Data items
*** Begin section ***

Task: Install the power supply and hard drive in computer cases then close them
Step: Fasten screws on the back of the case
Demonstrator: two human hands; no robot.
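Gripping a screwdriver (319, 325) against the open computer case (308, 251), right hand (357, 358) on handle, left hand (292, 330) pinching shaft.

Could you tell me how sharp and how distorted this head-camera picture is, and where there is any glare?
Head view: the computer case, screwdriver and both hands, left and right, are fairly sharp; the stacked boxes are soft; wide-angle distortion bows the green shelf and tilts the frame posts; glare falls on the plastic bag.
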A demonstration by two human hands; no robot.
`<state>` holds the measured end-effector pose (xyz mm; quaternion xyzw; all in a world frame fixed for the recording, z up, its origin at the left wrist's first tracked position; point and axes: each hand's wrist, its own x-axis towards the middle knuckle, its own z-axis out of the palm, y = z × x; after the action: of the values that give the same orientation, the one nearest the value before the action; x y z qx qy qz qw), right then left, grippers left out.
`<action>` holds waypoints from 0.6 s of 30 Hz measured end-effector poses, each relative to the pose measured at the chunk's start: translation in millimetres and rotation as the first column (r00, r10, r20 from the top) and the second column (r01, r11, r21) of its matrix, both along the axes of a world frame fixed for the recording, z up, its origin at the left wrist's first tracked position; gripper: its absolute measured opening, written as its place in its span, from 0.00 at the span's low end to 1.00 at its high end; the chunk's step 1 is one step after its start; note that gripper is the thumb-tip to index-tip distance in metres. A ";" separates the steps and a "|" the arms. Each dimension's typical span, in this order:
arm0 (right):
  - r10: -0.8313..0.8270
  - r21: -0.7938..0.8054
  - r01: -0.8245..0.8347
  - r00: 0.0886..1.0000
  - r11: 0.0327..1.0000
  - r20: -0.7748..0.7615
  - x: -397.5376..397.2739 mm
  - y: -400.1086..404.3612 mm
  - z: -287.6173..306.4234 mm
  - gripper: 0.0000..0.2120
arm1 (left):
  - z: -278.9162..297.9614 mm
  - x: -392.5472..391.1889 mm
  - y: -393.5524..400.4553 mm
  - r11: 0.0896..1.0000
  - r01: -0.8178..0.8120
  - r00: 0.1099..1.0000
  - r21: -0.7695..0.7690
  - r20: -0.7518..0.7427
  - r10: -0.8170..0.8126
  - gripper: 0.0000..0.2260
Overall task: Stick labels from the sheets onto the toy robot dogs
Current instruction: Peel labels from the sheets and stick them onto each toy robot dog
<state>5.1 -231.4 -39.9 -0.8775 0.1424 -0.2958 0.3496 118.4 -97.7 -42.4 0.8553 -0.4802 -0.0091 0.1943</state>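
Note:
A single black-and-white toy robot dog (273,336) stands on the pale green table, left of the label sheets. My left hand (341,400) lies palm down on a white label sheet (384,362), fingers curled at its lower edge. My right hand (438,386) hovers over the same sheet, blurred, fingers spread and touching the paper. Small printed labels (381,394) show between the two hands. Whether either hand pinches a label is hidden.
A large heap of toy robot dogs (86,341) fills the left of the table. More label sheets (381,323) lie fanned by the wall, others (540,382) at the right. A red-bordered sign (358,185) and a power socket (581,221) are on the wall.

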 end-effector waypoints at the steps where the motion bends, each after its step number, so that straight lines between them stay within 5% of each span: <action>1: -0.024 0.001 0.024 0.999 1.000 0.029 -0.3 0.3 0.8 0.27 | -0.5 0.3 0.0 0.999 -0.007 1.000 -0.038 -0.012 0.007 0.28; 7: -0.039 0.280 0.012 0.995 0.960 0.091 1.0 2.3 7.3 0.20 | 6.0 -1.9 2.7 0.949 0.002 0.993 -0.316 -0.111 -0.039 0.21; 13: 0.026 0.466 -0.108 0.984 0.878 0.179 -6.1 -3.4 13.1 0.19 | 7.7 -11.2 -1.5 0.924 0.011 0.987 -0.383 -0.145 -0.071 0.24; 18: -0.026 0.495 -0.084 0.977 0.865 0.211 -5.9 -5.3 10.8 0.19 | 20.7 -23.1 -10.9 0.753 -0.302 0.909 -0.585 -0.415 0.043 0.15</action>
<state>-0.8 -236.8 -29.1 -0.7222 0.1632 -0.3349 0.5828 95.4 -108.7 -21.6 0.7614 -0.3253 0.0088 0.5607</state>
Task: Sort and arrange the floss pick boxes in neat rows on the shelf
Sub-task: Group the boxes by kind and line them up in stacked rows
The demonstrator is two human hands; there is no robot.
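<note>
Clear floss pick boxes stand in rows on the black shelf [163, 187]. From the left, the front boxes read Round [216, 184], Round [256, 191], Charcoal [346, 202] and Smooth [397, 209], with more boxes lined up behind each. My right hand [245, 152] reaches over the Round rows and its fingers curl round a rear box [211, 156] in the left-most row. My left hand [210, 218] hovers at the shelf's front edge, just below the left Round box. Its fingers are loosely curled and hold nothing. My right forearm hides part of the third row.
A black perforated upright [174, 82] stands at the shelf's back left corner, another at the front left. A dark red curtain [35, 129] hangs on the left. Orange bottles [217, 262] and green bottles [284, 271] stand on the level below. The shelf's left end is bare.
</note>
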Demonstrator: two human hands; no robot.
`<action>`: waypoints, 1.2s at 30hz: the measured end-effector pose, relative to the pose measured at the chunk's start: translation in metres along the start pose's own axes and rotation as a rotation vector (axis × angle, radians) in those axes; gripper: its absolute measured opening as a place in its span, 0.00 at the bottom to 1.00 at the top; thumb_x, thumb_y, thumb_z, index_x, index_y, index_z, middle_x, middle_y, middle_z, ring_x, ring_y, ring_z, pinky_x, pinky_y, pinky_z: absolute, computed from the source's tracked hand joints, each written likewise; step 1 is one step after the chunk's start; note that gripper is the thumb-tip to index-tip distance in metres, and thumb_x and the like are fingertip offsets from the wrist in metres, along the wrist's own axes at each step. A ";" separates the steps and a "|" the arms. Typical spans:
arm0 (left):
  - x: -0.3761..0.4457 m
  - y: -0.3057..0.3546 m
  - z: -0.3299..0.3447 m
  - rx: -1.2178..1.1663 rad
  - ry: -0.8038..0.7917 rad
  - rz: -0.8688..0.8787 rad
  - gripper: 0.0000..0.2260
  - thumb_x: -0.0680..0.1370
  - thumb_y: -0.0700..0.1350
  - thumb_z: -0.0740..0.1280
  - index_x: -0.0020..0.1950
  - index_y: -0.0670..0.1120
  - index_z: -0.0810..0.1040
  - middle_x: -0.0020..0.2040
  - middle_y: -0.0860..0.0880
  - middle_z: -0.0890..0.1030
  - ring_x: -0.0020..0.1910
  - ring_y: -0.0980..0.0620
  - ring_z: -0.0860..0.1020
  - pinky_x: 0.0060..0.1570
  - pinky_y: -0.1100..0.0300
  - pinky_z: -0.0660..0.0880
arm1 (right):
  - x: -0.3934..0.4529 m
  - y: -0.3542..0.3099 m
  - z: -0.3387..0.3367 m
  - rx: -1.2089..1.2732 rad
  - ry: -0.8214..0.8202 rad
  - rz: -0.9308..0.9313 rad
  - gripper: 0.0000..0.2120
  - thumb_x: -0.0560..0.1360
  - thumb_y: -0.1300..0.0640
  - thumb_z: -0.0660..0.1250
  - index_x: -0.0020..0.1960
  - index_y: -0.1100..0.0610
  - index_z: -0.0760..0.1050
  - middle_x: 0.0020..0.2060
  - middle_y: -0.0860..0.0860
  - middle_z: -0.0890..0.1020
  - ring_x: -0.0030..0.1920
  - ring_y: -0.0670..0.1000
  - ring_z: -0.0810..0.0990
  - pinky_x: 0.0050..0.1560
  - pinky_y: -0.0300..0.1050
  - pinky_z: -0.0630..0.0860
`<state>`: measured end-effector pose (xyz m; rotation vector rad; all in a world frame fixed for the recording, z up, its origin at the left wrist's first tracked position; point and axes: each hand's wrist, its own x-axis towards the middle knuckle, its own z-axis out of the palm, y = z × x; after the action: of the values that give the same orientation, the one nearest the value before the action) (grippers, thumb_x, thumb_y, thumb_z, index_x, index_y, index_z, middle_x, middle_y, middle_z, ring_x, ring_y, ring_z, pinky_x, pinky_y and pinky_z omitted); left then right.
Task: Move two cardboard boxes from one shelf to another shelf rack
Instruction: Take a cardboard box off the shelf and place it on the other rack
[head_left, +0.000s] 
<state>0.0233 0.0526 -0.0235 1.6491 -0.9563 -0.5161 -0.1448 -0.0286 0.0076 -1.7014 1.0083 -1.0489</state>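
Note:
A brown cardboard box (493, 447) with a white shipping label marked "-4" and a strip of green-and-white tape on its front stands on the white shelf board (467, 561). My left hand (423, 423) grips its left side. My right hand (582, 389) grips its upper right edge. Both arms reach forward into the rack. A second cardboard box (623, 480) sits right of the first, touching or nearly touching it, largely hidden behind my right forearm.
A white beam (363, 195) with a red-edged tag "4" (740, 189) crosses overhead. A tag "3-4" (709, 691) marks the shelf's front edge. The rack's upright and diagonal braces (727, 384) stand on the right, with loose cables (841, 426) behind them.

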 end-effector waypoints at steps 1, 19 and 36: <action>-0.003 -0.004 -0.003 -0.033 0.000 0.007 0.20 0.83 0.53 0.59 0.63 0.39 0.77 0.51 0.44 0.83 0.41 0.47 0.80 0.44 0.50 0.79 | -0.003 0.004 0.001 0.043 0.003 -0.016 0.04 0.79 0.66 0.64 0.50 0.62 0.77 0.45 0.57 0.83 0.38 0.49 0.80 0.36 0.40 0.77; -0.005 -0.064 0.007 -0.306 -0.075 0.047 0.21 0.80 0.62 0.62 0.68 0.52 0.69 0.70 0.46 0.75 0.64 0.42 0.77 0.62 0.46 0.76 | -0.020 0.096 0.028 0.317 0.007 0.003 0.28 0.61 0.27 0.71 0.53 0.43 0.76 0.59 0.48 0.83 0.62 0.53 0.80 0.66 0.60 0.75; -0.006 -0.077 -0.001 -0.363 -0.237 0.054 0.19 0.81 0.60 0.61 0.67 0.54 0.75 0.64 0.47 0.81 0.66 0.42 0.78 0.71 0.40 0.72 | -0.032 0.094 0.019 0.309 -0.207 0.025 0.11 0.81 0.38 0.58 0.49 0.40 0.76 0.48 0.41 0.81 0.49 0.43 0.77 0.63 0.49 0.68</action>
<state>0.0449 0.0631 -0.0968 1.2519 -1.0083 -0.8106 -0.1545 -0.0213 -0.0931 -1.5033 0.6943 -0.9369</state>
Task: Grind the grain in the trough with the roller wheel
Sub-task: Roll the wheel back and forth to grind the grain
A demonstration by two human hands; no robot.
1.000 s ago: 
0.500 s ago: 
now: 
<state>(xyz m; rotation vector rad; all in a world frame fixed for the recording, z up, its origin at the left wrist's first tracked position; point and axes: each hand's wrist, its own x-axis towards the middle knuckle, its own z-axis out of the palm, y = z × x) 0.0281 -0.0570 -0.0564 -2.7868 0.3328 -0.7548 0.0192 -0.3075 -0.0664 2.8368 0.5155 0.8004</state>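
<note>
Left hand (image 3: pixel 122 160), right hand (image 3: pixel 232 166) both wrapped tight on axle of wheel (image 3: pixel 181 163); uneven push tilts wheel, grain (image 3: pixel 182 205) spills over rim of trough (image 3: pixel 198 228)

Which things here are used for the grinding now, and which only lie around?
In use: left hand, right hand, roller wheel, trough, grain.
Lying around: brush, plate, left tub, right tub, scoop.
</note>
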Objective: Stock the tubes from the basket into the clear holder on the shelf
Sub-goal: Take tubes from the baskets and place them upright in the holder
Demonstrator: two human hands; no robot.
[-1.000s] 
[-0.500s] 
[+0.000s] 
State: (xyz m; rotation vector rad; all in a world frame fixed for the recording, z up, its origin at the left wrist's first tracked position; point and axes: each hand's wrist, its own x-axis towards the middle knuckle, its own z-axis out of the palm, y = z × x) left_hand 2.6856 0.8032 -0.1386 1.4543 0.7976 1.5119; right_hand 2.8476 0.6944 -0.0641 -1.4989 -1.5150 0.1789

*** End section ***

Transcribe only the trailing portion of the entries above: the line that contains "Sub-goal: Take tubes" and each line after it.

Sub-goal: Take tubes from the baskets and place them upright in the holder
Demonstrator: two human hands; no robot.
[-1.000s] 
[-0.500s] 
[+0.000s] 
State: (xyz m; rotation vector rad; all in a world frame fixed for the recording, z up, its origin at the left wrist's first tracked position; point and axes: each hand's wrist, its own x-axis towards the middle knuckle, its own z-axis out of the palm, y = z × x) left_hand 2.6856 0.8032 -0.1386 1.4543 0.7976 1.5119; right_hand 2.8476 0.6944 -0.0641 -1.4989 -1.5150 0.1789

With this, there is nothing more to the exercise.